The costs of our uninsured population are staggering, well into the billions. And the accumulated financial burden not only reverts to you the uninsured patient (as debt), but is also spread out among hospitals, physicians, and the entire insured population via ever-increasing insurance premiums.
The question to be asked then becomes: Does our uniquely American concept of individual liberty allow you the liberty to choose to make yourself a burden on everyone else?
And the answer is “No, morally you do not have the right to deliberately choose to be a burden.” (I know people do choose to be burdens, but let’s not go there).
Without mandated health insurance—and, it must be said, in the absence of a national health insurance program—there’s no way for you, the uninsured American, to be anything except a danger to yourself (medically, financially) and a financial burden on the rest of us. You cannot be allowed the option to force the rest of us to carry your load if it can be legislated otherwise.
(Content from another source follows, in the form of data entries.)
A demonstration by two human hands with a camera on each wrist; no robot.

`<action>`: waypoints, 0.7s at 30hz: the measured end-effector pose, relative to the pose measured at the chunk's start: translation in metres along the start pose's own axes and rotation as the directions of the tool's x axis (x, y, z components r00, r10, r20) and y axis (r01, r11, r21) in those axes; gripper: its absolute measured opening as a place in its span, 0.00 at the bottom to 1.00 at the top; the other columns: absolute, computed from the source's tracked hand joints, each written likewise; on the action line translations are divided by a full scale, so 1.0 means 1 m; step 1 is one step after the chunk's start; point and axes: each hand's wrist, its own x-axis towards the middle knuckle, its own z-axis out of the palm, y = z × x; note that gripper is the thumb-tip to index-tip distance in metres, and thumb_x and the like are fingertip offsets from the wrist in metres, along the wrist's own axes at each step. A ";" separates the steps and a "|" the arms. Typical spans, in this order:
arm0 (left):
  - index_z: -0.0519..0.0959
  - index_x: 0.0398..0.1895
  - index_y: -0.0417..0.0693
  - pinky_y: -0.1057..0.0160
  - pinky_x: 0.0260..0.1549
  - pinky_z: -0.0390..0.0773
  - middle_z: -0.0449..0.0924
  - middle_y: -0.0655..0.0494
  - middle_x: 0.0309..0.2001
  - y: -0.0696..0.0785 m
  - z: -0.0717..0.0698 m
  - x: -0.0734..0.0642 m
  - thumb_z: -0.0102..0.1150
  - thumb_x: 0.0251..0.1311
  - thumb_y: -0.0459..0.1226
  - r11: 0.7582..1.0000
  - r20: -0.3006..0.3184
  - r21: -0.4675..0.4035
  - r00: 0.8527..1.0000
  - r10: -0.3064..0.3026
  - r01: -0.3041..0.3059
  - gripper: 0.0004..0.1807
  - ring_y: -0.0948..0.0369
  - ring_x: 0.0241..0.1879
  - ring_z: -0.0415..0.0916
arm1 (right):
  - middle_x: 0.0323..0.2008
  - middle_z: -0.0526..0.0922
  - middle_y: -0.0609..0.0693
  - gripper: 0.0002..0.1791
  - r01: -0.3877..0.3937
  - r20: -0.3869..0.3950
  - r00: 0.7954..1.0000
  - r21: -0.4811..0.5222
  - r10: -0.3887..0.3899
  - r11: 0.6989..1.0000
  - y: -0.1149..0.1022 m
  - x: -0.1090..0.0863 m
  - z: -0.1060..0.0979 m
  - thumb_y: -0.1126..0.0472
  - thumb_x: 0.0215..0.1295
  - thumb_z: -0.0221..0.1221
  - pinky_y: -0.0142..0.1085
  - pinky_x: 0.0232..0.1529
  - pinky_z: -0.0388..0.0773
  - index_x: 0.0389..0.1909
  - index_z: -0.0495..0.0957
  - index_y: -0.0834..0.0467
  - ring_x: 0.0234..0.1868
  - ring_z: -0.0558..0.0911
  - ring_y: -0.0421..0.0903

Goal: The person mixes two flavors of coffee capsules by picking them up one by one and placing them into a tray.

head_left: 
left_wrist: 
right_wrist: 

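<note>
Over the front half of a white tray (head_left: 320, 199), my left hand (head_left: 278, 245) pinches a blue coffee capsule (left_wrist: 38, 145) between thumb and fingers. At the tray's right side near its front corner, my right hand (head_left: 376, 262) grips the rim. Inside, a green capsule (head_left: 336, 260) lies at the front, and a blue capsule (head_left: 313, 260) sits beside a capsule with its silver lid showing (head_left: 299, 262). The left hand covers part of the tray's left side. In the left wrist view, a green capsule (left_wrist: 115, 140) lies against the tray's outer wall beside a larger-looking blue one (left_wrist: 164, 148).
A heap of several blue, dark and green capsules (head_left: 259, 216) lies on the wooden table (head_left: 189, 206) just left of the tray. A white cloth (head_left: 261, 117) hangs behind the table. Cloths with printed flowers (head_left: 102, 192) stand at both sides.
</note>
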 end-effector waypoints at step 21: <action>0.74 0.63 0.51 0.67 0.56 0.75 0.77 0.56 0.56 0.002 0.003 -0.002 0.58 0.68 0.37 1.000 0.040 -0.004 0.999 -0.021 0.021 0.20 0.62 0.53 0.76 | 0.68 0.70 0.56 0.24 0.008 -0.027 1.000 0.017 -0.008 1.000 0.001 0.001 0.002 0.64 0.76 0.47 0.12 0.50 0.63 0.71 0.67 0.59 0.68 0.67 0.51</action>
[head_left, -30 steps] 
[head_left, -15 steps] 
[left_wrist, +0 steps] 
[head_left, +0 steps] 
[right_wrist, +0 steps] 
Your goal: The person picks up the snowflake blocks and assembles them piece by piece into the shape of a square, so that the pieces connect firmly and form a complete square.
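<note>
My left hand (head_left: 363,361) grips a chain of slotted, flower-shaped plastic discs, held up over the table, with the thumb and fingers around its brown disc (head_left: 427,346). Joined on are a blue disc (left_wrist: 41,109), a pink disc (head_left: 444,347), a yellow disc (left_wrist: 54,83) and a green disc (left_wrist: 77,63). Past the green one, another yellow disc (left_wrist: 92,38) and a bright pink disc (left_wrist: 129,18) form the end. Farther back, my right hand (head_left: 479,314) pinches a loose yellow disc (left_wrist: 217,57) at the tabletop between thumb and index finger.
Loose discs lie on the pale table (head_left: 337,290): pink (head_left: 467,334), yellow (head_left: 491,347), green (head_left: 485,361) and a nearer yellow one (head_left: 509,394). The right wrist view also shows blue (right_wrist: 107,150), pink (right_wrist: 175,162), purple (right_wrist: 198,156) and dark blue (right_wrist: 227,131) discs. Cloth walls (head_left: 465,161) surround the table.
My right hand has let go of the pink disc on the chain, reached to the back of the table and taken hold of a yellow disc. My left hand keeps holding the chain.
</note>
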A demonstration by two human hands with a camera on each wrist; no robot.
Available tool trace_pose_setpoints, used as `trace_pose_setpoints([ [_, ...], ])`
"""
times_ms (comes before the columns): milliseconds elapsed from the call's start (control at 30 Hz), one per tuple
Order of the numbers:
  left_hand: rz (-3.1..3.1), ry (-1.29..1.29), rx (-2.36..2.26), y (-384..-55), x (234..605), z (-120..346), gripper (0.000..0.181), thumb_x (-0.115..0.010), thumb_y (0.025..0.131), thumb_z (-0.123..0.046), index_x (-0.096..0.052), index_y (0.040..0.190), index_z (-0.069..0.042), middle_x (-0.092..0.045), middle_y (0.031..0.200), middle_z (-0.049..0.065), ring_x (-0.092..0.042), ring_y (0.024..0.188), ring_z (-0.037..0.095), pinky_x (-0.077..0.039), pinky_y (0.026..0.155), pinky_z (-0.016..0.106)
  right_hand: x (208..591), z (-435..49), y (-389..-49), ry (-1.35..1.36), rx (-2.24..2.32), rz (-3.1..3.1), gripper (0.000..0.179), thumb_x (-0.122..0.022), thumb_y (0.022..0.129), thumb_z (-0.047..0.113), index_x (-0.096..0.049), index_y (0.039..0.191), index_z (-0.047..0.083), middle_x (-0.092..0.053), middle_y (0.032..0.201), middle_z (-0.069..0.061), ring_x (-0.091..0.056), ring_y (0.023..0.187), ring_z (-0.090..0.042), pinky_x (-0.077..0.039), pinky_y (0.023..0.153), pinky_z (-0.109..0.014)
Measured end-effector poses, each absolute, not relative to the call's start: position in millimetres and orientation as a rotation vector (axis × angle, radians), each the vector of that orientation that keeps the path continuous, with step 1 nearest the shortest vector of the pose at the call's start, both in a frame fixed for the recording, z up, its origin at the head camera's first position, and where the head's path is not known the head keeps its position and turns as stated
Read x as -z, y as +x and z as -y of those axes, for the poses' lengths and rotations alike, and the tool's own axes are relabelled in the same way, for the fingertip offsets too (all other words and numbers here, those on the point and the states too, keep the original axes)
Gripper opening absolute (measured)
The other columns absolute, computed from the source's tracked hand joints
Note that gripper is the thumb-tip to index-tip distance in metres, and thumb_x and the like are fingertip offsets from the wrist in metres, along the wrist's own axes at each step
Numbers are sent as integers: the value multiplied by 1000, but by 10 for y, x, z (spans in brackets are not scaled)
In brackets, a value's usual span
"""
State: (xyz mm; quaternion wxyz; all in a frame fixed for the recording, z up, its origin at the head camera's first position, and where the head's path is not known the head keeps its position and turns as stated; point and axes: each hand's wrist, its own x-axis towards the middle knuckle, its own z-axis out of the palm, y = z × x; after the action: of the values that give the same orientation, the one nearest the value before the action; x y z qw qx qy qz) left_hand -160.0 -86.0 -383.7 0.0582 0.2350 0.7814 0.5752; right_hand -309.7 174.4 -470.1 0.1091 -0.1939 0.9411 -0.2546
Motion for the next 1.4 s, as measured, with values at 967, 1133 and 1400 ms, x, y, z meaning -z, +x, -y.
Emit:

This defense of mandatory health insurance also allows for a different perspective on such safety measures as mandatory seat belts and motorcycle helmets and even tobacco restrictions. To the numerous bikers I see on Illinois highways with no helmets, the argument becomes, “It’s not your head I’m worried about anymore. Wear the helmet because when you’re comatose on a ventilator, I don’t want to be forking over my hard-earned dollars for your 24/7 nursing care.”
One thing about the ACA–everyone has an opinion about it, and usually a pretty vociferous one. I doubt this JAMA article is going to change anyone’s mind. But I think you’ll agree it’s an interesting perspective.